Opinion

What reactions to the Hunter Biden pardon tell us about the media

By Matthew Gagnon

The first time the Biden administration told the American people that President Joe Biden wouldn’t pardon his son Hunter Biden was in July 2023. After Hunter was convicted on three felony gun charges, White House press secretary Karine Jean-Pierre was asked whether President Biden would pardon him, and her answer was a curt “no.”

The question was asked many more times, and the answer was always the same. Biden himself first answered the question when sitting for an interview with ABC anchor David Muir in June of this year. Muir asked Biden, “Have you ruled out a pardon for your son?” The answer from Biden was “yes.”
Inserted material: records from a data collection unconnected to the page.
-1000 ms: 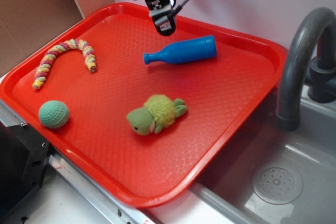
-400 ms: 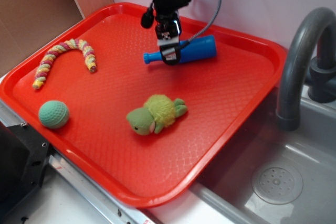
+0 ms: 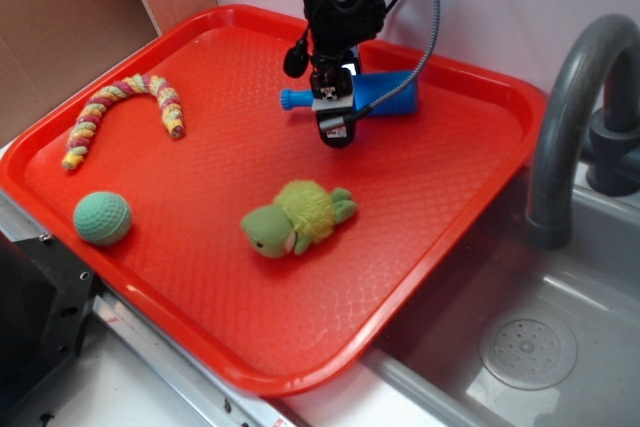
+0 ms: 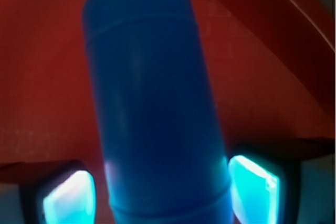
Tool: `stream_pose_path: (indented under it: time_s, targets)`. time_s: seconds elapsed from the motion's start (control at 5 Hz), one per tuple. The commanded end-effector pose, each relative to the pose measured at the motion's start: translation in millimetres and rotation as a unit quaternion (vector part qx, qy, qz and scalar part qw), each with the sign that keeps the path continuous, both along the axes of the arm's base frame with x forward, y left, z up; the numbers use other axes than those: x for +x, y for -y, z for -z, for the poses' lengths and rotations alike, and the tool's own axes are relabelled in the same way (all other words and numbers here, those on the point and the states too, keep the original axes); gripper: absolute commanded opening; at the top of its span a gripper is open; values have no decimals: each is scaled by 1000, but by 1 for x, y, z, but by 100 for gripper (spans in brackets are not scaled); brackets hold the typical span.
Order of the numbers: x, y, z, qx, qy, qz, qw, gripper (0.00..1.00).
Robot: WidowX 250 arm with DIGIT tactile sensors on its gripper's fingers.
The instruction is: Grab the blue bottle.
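On the red textured tray (image 3: pixel 200 277) we note, left to right: a braided rope toy (image 3: pixel 125 112), a knit green ball (image 3: pixel 102 218), a plush turtle (image 3: pixel 297 216), and the smooth plastic blue bottle (image 3: pixel 385 92) lying on its side near the back rim. A grey curved faucet (image 3: pixel 570 107) stands at right. The jaws (image 3: pixel 335 132) are apart, one on each side of the bottle's body; contact unclear. Arm reaches down from above.
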State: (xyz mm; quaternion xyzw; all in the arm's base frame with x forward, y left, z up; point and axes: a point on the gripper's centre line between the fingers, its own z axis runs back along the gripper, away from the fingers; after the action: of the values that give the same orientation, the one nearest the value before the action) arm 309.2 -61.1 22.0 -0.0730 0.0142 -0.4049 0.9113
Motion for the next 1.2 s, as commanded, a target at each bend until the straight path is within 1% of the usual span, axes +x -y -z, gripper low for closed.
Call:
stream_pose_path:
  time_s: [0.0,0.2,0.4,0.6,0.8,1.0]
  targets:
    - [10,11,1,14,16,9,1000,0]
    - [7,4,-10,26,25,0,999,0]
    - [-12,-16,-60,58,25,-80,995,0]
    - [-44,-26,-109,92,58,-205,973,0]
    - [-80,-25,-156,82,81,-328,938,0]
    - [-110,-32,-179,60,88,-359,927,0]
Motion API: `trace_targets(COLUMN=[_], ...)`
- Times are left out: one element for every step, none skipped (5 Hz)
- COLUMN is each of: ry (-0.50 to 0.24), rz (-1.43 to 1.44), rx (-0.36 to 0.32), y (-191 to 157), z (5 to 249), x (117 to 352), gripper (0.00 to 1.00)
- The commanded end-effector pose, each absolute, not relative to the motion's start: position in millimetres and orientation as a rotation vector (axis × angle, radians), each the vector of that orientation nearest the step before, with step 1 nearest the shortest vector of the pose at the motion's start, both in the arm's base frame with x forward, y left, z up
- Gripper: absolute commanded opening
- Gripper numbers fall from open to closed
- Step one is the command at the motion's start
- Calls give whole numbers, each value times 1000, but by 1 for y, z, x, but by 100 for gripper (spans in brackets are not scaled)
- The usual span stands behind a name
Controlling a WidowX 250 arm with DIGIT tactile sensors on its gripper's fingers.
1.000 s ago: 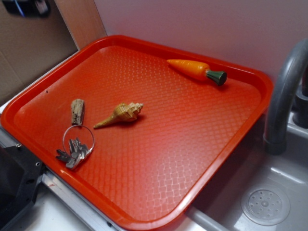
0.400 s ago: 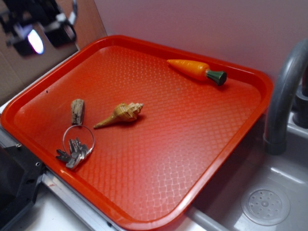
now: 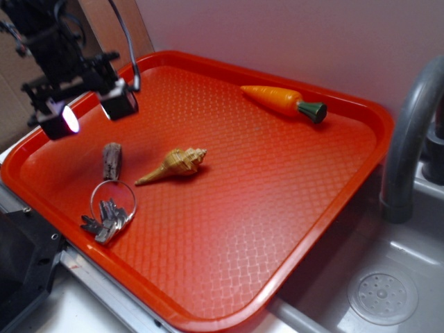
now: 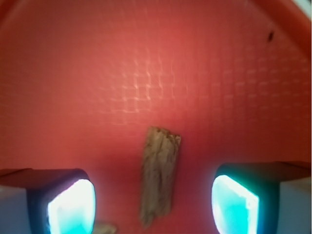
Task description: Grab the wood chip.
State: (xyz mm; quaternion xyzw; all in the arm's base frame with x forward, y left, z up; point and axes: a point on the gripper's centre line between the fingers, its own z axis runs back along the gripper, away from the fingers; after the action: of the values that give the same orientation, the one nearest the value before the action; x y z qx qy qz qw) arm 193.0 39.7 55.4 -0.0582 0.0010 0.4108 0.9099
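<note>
We note a red tray with diamond grid; grey-brown streaked wood chip; tan ribbed seashell; orange carrot, green top.

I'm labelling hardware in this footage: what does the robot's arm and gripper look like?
The arm is black, boxy at the wrist, with a dark cable looping beside it. The gripper ends in two chunky black fingers with rounded corners. Their inner pads look pale and glossy, glowing white in the exterior view and cyan-tinted in the wrist view. No markings are legible.
</note>
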Motion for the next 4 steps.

Many in the national media lapped up the declaration. Circulating on social media right now is a nine-minute supercut of journalists, media talking heads and political analysts fawning over the supposed decision by Biden not to pardon Hunter. The reactions were so universally similar that it sounded as though they were being read from a script. One side, Democrats and Joe Biden protecting the justice system, and on the other Republicans and Trump protecting Trump.

“Our current president of the United States has so much respect for the law that he has said that he would not pardon his son,” Mika Brzezinski declared on “Morning Joe. “I mean, again, it is all about the contrast [with Donald Trump].”  

That contrast that was portrayed, of course, was that Joe Biden is an honorable, virtuous man who puts love of country and the institutions of government over his own personal interest, while Trump is a lying, cheating, scheming threat to democracy who wants power to serve himself. It is a mythology that Biden himself reveled in creating, repeatedly declaring that “on my word as a Biden” — as if anyone thinks that counts for anything — he always supports “truth over lies.”

With the announcement that Biden was indeed going to be pardoning Hunter, the falseness of that sentiment is now all too apparent. 

I believe anyone who heard Joe Biden deny that he would issue a pardon had to know that the promise was a lie. Remember that when the denials started to happen, both from Jean-Pierre and from Biden himself, Biden was still running for reelection to another term as president. He knew that Hunter’s conviction was a vulnerability for him in the election, and if he even flirted with suggesting a pardon might happen, it would hurt him greatly.

Biden knew that he couldn’t claim that Trump was a threat to the republic, ready to destroy the system to do favors for himself and his family while he was himself using power to do just that. 

The disappointing thing, though, is that many in the media echo chamber (but not the BDN editorial board) bought it hook, line and sinker. 

The reasons why they bought it, though, are a great example of the biggest problem I have with the media’s general posture on political figures: selective skepticism. For politicians that the media doesn’t like, they treat every utterance as a statement to disbelieve and disprove, “fact checking” anything and everything. They assume corruption is systemic, and they work overtime to prove that it exists. For politicians that they do like, that skepticism melts away, and they assume there isn’t much to look into or doubt. 

Think here to Maine. When Paul LePage was governor, how many tortuous, excruciating long-form investigation pieces did we read about LePage himself, or the supposed mismanagement of key departments of state government over his eight years he was in office? 

How many have you read about Janet Mills tenure? There has not been anywhere near the same level of scrutiny, and if you think there are fewer problems in her administration worthy of significant investigation, you aren’t paying attention

Back to the pardon, ask yourself what the media’s reaction would have been in June if, instead of Biden, Trump was president, and Donald Trump, Jr. was convicted of felonies. If he declared, in the middle of a reelection campaign that he was not going to pardon his son, would the media have believed him, and congratulated him on his virtuous, honorable, and meaningful declaration? Or do you think they would’ve immediately scoffed, called him a liar and argued that “no one believes that is the truth?” 

I think you know the answer, and so do I. 

The president’s “word as a Biden” meant nothing, and frankly it never did.

Gagnon of Yarmouth is the chief executive officer of the Maine Policy Institute, a free market policy think tank based in Portland. A Hampden native, he previously served as a senior strategist for the Republican Governors Association in Washington, D.C.